Ein Leitungsnetz soll Wasserstoff in der Region verteilen
Diese zumindest grobe Standortwahl hat einen einfachen Grund: Die Süddeutsche Erdgasleitung (SEL), die als überregionale Pipeline in Zukunft Wasserstoff transportieren soll, wird den Landkreis Heidenheim zwar deutlich weiter im Norden durchkreuzen (wir berichteten). Längst plant man aber in der Region ein davon abzweigendes Verteilnetz, um potenzielle Großabnehmer wie das Mergelstetter Zementwerk von Schwenk oder die Unterkochener Papierfabrik Palm zu versorgen.
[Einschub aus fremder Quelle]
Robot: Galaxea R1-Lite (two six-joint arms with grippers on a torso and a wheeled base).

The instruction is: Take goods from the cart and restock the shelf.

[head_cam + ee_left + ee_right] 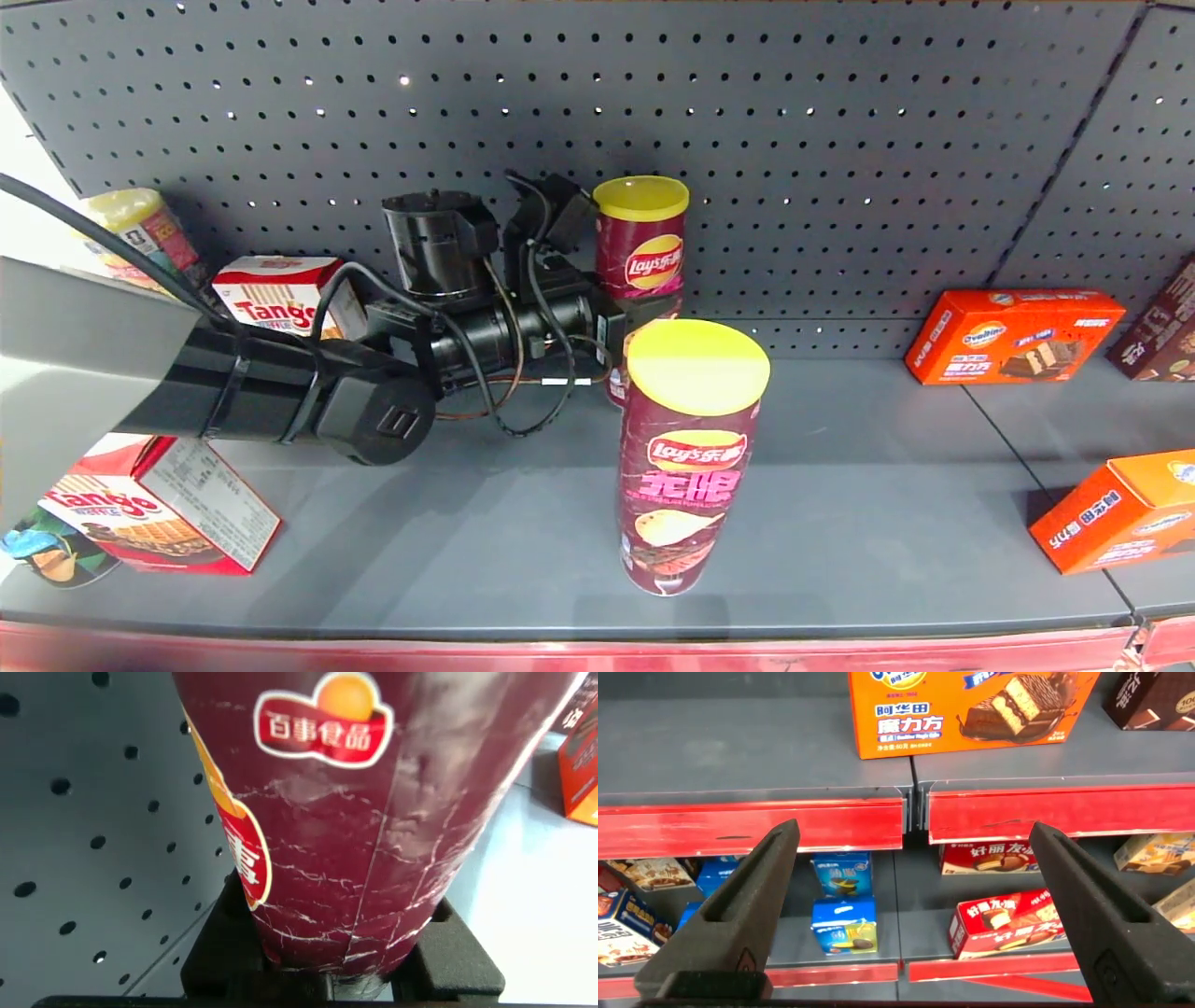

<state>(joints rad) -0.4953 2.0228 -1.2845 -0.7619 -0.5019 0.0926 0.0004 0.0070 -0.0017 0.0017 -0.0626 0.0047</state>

Ein Abschnitt dieses Verteilnetzes könnte demnach auch über den Raum Giengen geführt werden und damit eine Region versorgen, die im „HyExperts“-Programm zum „Logistiknetzwerk Heidenheim“ gezählt wird und als ein „Ankerprojekt“ der regionalen Wasserstoffnutzung gilt. Der Bau eines Verteil-Hubs wäre demnach dann sinnvoll, wenn die SEL-Pipeline und das ergänzende Verteilnetz gebaut sind. Zuletzt sollte die Pipeline bis 2032 fertiggestellt sein, bei der Abschlussveranstaltung in Königsbronn wurde aber auch die Hoffnung geäußert, die Leitungen könnten früher in Betrieb gehen.
In der Verteilstation könnten täglich bis zum 20 Tonnen Wasserstoff abgefüllt werden
Das Potenzial einer solchen Verteilstation wurde in dem Konzept bereits recht detailliert geschildert. Zehn bis zwanzig Tonnen Wasserstoff könnten demnach täglich abgefüllt werden. Auf 2500 Quadratmetern Fläche könnten zehn Stellplätze für entsprechende Fahrzeuge oder sogenannte Wechselbrücken entstehen. In der „rohen“ Form, also direkt aus der Pipeline, könnte der Energieträger Wasserstoff offenbar nicht für den Antrieb von Fahrzeugen genutzt werden. Er müsste laut Konzept „am Ort des Bedarfs“ noch auf einen höheren Reinheitsgrad hin „aufgereinigt“ werden.
Die Giengener Verteilstation soll den Gedankenspielen zufolge nicht nur Abnehmer im Landkreis bedienen können. Angedacht ist vielmehr ein Lieferradius von rund 90 Kilometern, der sich somit bis in den Raum Stuttgart oder südlich bis Kempten erstrecken würde. Eine der Voraussetzungen für die Umsetzung ist jedoch, dass die Region in eine weitere Förderung aufgenommen wird. In diesem sogenannten „HyPerformer“-Programm könnten die Projektpartner unter anderem die Verteilstation umsetzen.